■ Exercise instructions
Pull every line with "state" from the data.

■ Recorded information
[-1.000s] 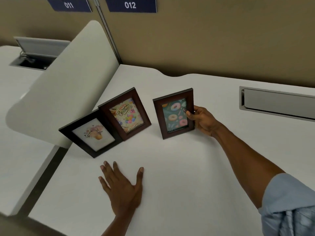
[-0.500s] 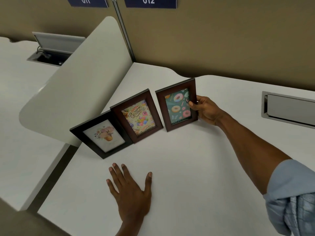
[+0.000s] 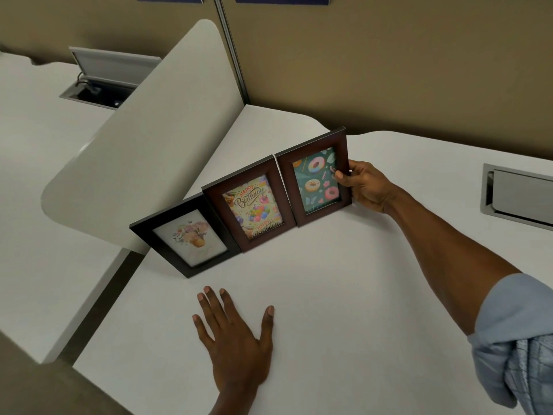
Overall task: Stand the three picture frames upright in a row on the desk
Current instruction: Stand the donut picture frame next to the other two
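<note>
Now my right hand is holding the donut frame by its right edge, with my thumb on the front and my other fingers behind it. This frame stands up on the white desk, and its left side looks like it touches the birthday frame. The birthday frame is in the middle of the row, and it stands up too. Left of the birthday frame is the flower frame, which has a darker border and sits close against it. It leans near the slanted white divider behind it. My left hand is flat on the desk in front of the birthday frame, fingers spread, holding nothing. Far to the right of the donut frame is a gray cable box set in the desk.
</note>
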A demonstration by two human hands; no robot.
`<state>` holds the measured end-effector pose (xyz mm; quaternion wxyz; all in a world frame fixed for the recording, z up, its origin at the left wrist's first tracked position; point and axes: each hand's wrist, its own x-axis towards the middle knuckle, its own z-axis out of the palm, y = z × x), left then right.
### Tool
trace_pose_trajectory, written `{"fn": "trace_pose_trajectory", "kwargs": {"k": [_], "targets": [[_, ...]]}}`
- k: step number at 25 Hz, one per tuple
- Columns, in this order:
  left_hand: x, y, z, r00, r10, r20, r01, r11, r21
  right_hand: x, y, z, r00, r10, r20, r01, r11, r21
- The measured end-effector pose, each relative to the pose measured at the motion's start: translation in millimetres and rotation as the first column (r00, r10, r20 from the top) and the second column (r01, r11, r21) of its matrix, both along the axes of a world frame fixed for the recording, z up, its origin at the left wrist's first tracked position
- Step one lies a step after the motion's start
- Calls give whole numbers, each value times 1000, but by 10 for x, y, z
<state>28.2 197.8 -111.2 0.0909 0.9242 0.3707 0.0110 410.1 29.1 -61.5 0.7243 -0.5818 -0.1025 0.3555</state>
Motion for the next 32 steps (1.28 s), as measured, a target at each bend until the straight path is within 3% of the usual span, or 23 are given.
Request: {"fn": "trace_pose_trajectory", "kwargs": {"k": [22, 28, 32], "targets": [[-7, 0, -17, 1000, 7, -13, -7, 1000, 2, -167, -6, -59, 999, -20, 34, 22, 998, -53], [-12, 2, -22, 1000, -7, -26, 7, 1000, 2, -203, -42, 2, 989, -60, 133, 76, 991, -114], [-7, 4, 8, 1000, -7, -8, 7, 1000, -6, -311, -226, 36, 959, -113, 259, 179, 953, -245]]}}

■ Solution to the exercise
`<state>` holds the measured end-effector pose (xyz mm; quaternion wxyz; all in a world frame fixed for the recording, z up, its origin at the left wrist's first tracked position; point and axes: each hand's wrist, its own x-axis towards the middle knuckle, its own z-axis out of the palm, y = z × x), left then right.
<state>28.2 197.8 -111.2 0.0909 0.9242 0.3707 0.0110 410.1 29.1 -61.5 0.7243 -0.5818 -0.1025 0.3555</state>

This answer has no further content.